## EXERCISE AIM
Your answer is a number only: how many lines in the data below contain "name"?

## DATASET

▼▼▼

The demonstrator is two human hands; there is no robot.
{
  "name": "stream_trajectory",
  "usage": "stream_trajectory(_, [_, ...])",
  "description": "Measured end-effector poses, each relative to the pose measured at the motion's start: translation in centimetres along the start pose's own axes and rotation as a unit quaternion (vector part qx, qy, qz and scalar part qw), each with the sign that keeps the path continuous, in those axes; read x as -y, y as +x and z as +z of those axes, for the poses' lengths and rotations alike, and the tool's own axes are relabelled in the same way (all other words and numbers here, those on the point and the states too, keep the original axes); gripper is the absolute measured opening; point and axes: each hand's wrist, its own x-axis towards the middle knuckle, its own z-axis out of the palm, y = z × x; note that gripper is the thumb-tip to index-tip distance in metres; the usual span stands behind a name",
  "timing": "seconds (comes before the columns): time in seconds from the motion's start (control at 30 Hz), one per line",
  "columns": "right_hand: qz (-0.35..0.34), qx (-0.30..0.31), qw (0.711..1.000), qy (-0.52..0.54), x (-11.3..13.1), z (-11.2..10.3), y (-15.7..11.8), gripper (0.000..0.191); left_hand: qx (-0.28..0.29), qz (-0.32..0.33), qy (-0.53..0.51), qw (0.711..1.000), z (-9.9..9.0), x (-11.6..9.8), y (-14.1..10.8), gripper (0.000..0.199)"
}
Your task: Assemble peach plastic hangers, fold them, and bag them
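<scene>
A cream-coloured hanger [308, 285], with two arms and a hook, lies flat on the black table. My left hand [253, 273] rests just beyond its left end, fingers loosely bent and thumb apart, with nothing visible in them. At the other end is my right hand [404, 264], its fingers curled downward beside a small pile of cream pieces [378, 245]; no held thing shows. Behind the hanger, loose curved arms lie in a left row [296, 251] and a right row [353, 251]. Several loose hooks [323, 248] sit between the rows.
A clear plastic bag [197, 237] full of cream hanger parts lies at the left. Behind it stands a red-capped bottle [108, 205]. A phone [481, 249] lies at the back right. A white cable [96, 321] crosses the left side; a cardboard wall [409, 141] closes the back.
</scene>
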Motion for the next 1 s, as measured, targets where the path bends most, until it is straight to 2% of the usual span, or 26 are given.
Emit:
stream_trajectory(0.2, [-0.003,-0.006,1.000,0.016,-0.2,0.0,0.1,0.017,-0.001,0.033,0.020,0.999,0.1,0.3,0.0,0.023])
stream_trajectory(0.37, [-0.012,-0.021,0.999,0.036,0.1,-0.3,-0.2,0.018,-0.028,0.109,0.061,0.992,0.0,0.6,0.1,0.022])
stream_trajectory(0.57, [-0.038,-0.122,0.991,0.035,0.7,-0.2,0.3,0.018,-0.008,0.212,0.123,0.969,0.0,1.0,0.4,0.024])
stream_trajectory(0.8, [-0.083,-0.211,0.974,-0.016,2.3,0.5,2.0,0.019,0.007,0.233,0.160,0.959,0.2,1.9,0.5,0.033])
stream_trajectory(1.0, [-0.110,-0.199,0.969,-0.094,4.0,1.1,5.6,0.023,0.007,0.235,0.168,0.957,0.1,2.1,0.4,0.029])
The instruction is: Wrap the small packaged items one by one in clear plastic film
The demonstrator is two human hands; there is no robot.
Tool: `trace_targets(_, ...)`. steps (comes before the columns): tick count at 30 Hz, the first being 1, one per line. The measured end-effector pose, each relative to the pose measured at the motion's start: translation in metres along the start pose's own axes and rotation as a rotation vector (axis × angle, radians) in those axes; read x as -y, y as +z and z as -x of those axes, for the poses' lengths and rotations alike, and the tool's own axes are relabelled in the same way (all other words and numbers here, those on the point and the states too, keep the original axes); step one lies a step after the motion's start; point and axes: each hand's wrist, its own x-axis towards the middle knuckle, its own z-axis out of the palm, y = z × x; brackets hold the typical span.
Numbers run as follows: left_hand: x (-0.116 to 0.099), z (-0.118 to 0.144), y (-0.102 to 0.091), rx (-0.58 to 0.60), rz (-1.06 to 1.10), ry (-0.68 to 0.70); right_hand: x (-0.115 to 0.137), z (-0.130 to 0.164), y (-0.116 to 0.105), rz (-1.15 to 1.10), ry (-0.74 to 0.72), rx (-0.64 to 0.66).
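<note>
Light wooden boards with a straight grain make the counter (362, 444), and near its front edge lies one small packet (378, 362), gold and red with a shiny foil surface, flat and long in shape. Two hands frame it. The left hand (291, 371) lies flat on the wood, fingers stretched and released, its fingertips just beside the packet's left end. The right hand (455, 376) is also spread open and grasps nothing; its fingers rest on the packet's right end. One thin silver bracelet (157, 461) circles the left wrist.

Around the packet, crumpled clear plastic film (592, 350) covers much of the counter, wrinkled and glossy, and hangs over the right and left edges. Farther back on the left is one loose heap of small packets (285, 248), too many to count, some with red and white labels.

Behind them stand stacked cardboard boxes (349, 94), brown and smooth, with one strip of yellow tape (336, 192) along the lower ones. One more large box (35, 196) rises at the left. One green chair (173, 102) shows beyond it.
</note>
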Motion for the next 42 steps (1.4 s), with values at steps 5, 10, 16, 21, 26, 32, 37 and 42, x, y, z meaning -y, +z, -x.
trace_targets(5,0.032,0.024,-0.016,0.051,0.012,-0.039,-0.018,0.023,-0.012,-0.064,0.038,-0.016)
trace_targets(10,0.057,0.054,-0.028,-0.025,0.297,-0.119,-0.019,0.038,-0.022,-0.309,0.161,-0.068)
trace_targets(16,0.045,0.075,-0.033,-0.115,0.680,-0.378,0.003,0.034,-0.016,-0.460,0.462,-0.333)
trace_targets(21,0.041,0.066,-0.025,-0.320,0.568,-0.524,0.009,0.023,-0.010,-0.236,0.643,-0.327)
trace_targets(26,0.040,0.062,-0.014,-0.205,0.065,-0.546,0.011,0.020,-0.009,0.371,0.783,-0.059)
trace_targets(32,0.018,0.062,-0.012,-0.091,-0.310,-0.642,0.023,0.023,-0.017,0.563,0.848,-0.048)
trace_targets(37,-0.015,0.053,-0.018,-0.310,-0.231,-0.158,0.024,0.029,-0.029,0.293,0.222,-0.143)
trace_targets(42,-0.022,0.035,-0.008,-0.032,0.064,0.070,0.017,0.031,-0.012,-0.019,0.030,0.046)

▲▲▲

## RESULT FOR THIS EXERCISE
2